Some tags can influence the driver behaviour:

  • noaction

    Skip any state changing action on the resource and imply optional=true.

  • nostatus

    Force the status n/a.

timeout

required:    false
scopable:    true
convert:     duration

Example:

timeout=5m

Wait for <duration> before declaring the task run action a failure.

If no timeout is set, the agent waits indefinitely for the task command to exit.

tty

required:    false
scopable:    true
convert:     bool

Allocate a pseudo-tty.

unprovision

required:    false
scopable:    false
default:     true
convert:     bool

Set to false to ignore the unprovision action on the resource.

Warning: unprovision use data-destructive operations like formatting.

It is recommended to set provision=false on long-lived critical objects, to force administrators to remove this setting when they really want to destroy data.

unprovision_requires

required:    false
scopable:    false

Example:

unprovision_requires=ip#0 fs#0(down,stdby down)

A whitespace-separated list of conditions to meet to accept a ‘unprovision’ action.

A condition is expressed as <rid>(<state>,...).

If states are omitted, up,stdby up is used as the default expected states.

user

required:    false
scopable:    true

Example:

user=guest

The user that will run the command inside the container.

Also support the <user>:<group> syntax.

userns

required:    false
scopable:    true

Example:

userns=container#0

If not set, the container will have a private userns other containers can share.
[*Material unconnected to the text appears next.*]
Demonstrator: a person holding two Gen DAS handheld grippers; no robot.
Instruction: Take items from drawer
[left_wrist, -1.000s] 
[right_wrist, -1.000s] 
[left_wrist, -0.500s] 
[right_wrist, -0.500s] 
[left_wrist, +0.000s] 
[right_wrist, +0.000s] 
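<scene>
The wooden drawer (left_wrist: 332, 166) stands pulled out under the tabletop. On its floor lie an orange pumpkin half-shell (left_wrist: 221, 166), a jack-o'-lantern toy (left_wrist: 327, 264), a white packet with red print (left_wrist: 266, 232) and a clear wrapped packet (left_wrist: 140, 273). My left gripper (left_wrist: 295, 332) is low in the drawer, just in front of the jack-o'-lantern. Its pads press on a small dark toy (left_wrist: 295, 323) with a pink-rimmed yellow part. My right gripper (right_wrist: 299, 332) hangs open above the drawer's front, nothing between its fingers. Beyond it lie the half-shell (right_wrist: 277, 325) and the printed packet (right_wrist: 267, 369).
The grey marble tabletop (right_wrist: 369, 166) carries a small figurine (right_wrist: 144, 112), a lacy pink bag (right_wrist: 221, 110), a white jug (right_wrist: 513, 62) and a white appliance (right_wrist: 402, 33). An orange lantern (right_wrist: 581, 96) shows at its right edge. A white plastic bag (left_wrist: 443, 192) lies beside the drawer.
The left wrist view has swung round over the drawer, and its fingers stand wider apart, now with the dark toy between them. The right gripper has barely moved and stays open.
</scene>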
A container with userns=host will share the host’s userns.

utsns

required:    false
scopable:    true
candidates:  , host

Example:

utsns=container#0

  • empty

    The container has a private utsns.

  • host

    The container shares the host’s hostname.

volume_mounts

required:    false
scopable:    true
convert:     shlex

Example:

volume_mounts=myvol1:/vol1 myvol2:/vol2:rw /localdir:/data:ro

The whitespace-separated list of <volume name|local dir>:<containerized mount path>:<mount options>.

When the source is a local dir, the default <mount option> is rw.

When the source is a volume name, the default <mount option> is taken from volume access.